We filmed the ruins and captured people swallowed in the morning mist, ducking behind ancient walls. Small birds chirped and fluttered in the cold morning air, a family of house martins nested under an old eave. At 8 We followed a soft mannered guide, who began every sentence with a inflected ‘please’ knitting his dialogue like an old aunt.  

Macchu Picchu, as it turns out was not an enclave for nobility, nor an Inca stronghold. It was a small farming village which survived the wrath of the Spanish merely by it’s impossible location, unknown to the conquistadores. It housed between 200 and 500 people and once the Inca empire was destroyed it returned to the jungle, like an old ship sinking slowly to the sea bed.
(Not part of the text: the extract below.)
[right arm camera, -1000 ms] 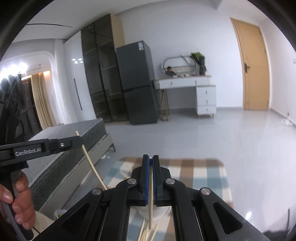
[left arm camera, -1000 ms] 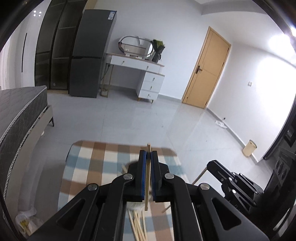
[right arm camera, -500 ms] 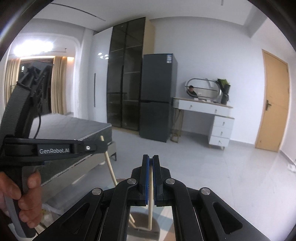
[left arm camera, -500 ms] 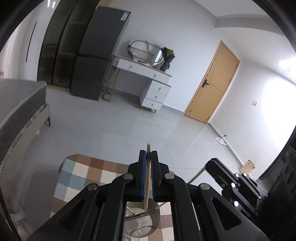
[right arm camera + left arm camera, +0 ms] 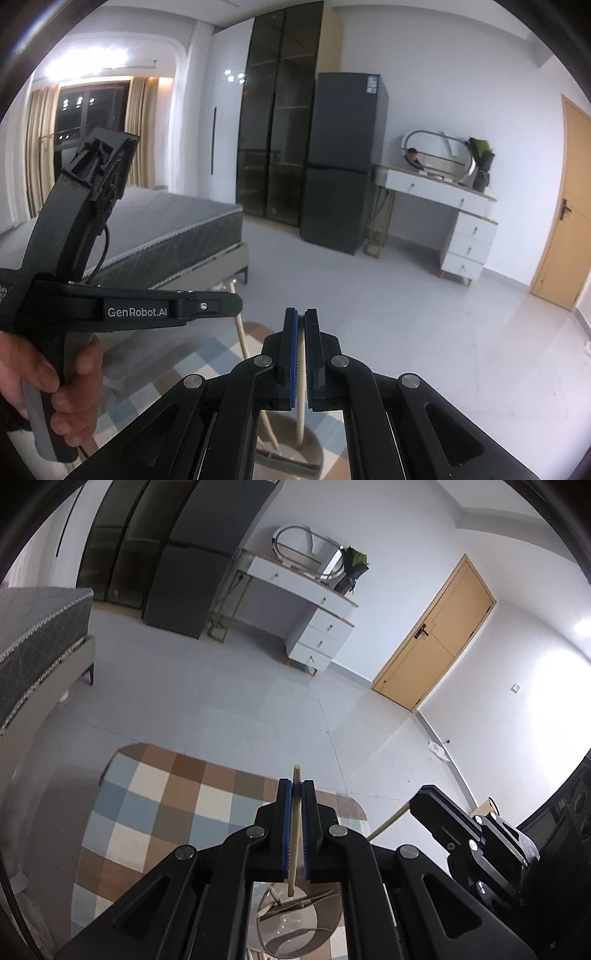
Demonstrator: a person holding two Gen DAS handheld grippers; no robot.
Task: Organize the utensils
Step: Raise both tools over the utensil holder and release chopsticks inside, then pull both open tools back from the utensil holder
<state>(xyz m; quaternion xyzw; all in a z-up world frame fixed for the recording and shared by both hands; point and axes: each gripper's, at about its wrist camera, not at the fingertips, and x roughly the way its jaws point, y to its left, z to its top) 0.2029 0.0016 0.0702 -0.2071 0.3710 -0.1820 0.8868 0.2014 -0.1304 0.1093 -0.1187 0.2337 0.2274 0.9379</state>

In 1911, an American archaeologist Hiram Bingham, searching for Urubamba; an ancient Inca city, stumbled upon these ruins. Although it was known to local people and for many years was inhabited by two families He immediately declared the site to be the lost city and began a clearing and restoration project. Soon it became apparent that the ruins were not Urubamba but valuable nonetheless and thus became a place of national interest, it’s discovery offering many insights into the Inca way of life. The Incas, remember, did not write and so many details of their lives and beliefs must be guessed at..
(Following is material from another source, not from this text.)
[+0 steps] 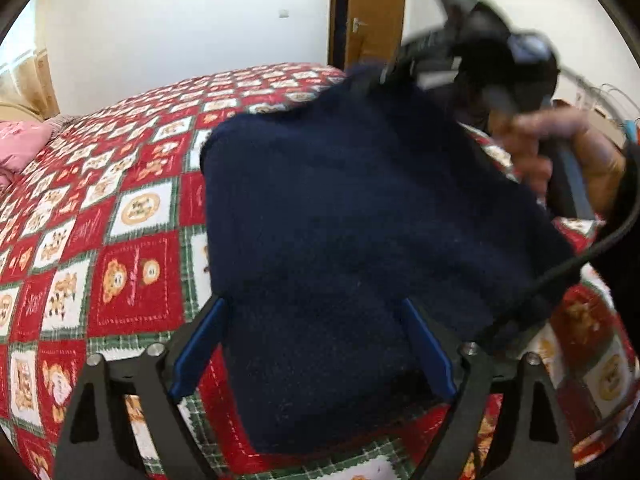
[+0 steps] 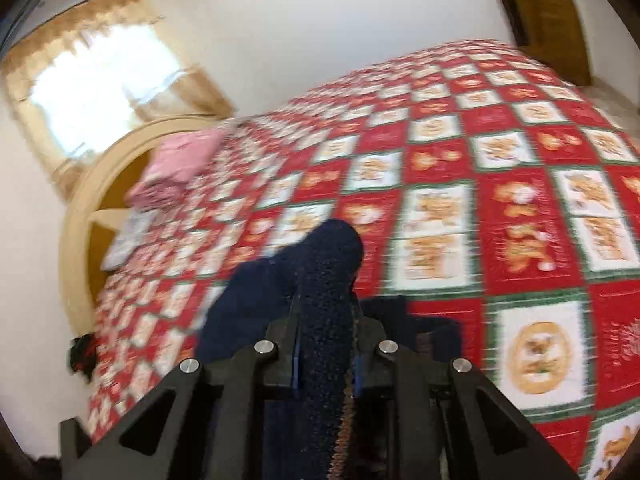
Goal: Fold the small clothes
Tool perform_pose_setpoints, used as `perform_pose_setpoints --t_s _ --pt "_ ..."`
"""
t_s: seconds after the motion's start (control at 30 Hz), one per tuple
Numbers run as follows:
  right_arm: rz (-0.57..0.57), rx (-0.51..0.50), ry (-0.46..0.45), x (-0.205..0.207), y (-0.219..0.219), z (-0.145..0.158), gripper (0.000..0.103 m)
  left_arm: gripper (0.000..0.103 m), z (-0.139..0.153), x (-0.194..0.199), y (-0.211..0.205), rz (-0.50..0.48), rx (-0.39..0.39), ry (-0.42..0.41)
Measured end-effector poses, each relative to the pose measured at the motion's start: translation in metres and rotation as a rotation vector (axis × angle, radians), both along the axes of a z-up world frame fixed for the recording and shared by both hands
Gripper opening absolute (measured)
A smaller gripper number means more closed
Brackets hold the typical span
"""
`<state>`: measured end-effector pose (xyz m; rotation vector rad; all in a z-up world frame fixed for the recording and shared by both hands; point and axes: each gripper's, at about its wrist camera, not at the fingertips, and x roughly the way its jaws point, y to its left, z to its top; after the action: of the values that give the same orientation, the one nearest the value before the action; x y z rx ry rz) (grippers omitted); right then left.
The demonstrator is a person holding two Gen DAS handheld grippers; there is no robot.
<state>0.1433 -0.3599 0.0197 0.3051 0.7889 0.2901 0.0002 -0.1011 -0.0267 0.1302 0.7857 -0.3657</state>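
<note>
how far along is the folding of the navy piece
Done: pink clothes sit stacked near the headboard. In hand: the right gripper pinches the navy garment, lifting an edge off the quilt; the left gripper is open around it. Left: finishing the fold.

Bright daylight floods in from the window (image 2: 96, 80), overexposed at upper left; motion blur smears both fisheye views, edges bending darkly.
</note>
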Motion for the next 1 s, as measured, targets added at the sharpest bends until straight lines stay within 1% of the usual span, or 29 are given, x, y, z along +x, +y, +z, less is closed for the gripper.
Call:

At 10 am we climbed up Waina Picchu, which literally means ‘young peak’. Hiram Bingham named the area himself, using Quechua, the language of the Incas. It is like a huge sail rising 1,000 metres out of the valley. Ancient stone steps, worn smooth by a million feet, wind up to a narrow peak. We struggled, stopped frequently to catch our breath and gripped tightly to the rock face to haul ourselves and our backpacks up a few more feet.

To reach the top we crawled through a narrow tunnel, under low hanging rocks, emerging in stark sunlight. The gorge was a gaping green mouth yawning a kilometre below..

At the top We rested. Lunch was a can of tuna, an avocado and a croissant; one of the finest lunches I can recall. I sat in silence and looked across the gorge. Others arrived. There was a sense of weightlessness, people were floating..

Later that afternoon as we descended, I was giddy at the sheer edges falling away from us.. I was tired, awed and satisfied; Sleep beckoned.